**Required work**. Copy out the listing that follows in its entirety, keeping it exactly the same.

**Dataset content**.
################

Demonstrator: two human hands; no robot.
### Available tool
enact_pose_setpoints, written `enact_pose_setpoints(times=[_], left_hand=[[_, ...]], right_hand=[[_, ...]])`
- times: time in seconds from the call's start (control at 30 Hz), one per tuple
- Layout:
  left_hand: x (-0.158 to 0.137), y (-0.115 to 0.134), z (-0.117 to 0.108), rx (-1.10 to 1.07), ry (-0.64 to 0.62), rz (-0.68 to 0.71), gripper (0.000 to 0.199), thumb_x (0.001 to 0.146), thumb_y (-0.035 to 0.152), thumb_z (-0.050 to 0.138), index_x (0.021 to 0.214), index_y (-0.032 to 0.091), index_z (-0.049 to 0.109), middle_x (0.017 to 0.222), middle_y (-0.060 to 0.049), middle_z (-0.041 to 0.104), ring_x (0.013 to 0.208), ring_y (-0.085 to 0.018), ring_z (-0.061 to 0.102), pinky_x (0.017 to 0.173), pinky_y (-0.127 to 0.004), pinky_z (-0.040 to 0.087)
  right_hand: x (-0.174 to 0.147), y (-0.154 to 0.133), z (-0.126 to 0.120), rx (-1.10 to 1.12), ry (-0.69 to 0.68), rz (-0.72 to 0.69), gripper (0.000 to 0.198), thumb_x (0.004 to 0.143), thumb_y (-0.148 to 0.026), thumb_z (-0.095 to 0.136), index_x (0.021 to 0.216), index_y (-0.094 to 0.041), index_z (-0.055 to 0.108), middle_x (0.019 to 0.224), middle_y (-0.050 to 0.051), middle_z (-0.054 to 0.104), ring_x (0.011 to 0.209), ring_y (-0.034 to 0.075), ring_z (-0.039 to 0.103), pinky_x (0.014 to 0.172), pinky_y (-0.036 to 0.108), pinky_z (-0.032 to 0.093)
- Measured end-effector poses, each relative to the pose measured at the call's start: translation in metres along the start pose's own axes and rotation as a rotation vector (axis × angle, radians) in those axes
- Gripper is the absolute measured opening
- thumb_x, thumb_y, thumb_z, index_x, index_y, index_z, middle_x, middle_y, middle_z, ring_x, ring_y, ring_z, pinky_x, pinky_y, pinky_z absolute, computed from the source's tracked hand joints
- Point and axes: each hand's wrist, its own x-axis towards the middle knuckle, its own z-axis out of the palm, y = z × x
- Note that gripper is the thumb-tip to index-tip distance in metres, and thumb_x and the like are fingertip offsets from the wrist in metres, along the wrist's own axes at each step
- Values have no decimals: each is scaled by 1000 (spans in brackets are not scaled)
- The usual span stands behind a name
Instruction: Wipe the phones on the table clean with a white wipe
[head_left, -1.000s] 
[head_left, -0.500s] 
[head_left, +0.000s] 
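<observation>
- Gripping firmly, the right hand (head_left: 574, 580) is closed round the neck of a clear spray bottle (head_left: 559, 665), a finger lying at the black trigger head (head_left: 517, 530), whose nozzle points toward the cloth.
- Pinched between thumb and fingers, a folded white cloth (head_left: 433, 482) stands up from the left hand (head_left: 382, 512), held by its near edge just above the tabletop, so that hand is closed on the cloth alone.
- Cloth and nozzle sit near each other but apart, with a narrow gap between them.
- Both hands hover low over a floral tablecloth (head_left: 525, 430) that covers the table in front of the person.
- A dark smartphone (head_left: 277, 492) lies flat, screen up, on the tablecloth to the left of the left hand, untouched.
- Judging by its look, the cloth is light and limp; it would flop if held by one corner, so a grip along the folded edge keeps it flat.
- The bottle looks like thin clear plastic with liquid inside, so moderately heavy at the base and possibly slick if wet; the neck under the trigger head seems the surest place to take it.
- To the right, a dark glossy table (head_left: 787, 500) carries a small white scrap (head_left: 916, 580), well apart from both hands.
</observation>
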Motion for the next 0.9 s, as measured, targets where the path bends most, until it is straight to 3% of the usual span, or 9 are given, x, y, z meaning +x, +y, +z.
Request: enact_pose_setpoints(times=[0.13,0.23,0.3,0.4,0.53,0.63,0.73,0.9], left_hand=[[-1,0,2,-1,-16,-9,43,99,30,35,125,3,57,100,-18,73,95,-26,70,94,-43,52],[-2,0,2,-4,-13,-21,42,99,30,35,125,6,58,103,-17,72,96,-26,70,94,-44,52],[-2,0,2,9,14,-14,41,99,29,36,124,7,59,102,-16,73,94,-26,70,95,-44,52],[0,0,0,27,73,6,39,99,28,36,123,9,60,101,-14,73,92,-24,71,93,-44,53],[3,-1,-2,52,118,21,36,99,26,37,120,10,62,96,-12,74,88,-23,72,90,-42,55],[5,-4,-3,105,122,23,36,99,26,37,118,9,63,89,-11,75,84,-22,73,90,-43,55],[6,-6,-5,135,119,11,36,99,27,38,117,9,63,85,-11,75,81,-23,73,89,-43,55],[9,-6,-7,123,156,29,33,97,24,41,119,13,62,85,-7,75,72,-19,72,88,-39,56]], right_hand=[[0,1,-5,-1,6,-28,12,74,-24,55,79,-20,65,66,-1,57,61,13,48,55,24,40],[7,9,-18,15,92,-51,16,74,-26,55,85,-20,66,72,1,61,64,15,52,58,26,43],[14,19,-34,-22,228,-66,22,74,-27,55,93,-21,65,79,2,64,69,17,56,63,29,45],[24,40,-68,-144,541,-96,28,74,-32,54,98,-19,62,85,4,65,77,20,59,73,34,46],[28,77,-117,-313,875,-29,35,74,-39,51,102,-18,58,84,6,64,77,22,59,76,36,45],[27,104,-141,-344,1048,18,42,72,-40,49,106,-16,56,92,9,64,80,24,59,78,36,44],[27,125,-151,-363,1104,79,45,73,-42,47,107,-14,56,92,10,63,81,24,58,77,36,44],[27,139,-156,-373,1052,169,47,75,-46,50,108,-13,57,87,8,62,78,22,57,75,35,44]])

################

**Result for this exercise**.
Demonstrator: two human hands; no robot.
### Available tool
enact_pose_setpoints, written `enact_pose_setpoints(times=[_], left_hand=[[_, ...]], right_hand=[[_, ...]])`
- times: time in seconds from the call's start (control at 30 Hz), one per tuple
- Layout:
  left_hand: x (-0.158 to 0.137), y (-0.115 to 0.134), z (-0.117 to 0.108), rx (-1.10 to 1.07), ry (-0.64 to 0.62), rz (-0.68 to 0.71), gripper (0.000 to 0.199), thumb_x (0.001 to 0.146), thumb_y (-0.035 to 0.152), thumb_z (-0.050 to 0.138), index_x (0.021 to 0.214), index_y (-0.032 to 0.091), index_z (-0.049 to 0.109), middle_x (0.017 to 0.222), middle_y (-0.060 to 0.049), middle_z (-0.041 to 0.104), ring_x (0.013 to 0.208), ring_y (-0.085 to 0.018), ring_z (-0.061 to 0.102), pinky_x (0.017 to 0.173), pinky_y (-0.127 to 0.004), pinky_z (-0.040 to 0.087)
  right_hand: x (-0.174 to 0.147), y (-0.154 to 0.133), z (-0.126 to 0.120), rx (-1.10 to 1.12), ry (-0.69 to 0.68), rz (-0.72 to 0.69), gripper (0.000 to 0.198), thumb_x (0.004 to 0.143), thumb_y (-0.148 to 0.026), thumb_z (-0.095 to 0.136), index_x (0.021 to 0.216), index_y (-0.094 to 0.041), index_z (-0.055 to 0.108), middle_x (0.019 to 0.224), middle_y (-0.050 to 0.051), middle_z (-0.054 to 0.104), ring_x (0.011 to 0.209), ring_y (-0.034 to 0.075), ring_z (-0.039 to 0.103), pinky_x (0.014 to 0.172), pinky_y (-0.036 to 0.108), pinky_z (-0.032 to 0.093)
- Measured end-effector poses, each relative to the pose measured at the call's start: translation in metres along the start pose's own axes and rotation as a rotation vector (axis × angle, radians) in those axes
- Gripper is the absolute measured opening
- thumb_x, thumb_y, thumb_z, index_x, index_y, index_z, middle_x, middle_y, middle_z, ring_x, ring_y, ring_z, pinky_x, pinky_y, pinky_z absolute, computed from the source's tracked hand joints
- Point and axes: each hand's wrist, its own x-axis towards the middle knuckle, its own z-axis out of the palm, y = z × x
- Note that gripper is the thumb-tip to index-tip distance in metres, and thumb_x and the like are fingertip offsets from the wrist in metres, along the wrist's own axes at each step
- Values have no decimals: each is scaled by 1000 (spans in brackets are not scaled)
- The usual span stands behind a name
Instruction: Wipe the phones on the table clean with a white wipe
[head_left, -1.000s] 
[head_left, -0.500s] 
[head_left, +0.000s] 
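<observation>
- Gripping firmly, the right hand (head_left: 574, 580) is closed round the neck of a clear spray bottle (head_left: 559, 665), a finger lying at the black trigger head (head_left: 517, 530), whose nozzle points toward the cloth.
- Pinched between thumb and fingers, a folded white cloth (head_left: 433, 482) stands up from the left hand (head_left: 382, 512), held by its near edge just above the tabletop, so that hand is closed on the cloth alone.
- Cloth and nozzle sit near each other but apart, with a narrow gap between them.
- Both hands hover low over a floral tablecloth (head_left: 525, 430) that covers the table in front of the person.
- A dark smartphone (head_left: 277, 492) lies flat, screen up, on the tablecloth to the left of the left hand, untouched.
- Judging by its look, the cloth is light and limp; it would flop if held by one corner, so a grip along the folded edge keeps it flat.
- The bottle looks like thin clear plastic with liquid inside, so moderately heavy at the base and possibly slick if wet; the neck under the trigger head seems the surest place to take it.
- To the right, a dark glossy table (head_left: 787, 500) carries a small white scrap (head_left: 916, 580), well apart from both hands.
</observation>
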Motion for the next 0.9 s, as measured, targets where the path bends most, until it is straight to 3% of the usual span, or 9 are given, x, y, z meaning +x, +y, +z.
Request: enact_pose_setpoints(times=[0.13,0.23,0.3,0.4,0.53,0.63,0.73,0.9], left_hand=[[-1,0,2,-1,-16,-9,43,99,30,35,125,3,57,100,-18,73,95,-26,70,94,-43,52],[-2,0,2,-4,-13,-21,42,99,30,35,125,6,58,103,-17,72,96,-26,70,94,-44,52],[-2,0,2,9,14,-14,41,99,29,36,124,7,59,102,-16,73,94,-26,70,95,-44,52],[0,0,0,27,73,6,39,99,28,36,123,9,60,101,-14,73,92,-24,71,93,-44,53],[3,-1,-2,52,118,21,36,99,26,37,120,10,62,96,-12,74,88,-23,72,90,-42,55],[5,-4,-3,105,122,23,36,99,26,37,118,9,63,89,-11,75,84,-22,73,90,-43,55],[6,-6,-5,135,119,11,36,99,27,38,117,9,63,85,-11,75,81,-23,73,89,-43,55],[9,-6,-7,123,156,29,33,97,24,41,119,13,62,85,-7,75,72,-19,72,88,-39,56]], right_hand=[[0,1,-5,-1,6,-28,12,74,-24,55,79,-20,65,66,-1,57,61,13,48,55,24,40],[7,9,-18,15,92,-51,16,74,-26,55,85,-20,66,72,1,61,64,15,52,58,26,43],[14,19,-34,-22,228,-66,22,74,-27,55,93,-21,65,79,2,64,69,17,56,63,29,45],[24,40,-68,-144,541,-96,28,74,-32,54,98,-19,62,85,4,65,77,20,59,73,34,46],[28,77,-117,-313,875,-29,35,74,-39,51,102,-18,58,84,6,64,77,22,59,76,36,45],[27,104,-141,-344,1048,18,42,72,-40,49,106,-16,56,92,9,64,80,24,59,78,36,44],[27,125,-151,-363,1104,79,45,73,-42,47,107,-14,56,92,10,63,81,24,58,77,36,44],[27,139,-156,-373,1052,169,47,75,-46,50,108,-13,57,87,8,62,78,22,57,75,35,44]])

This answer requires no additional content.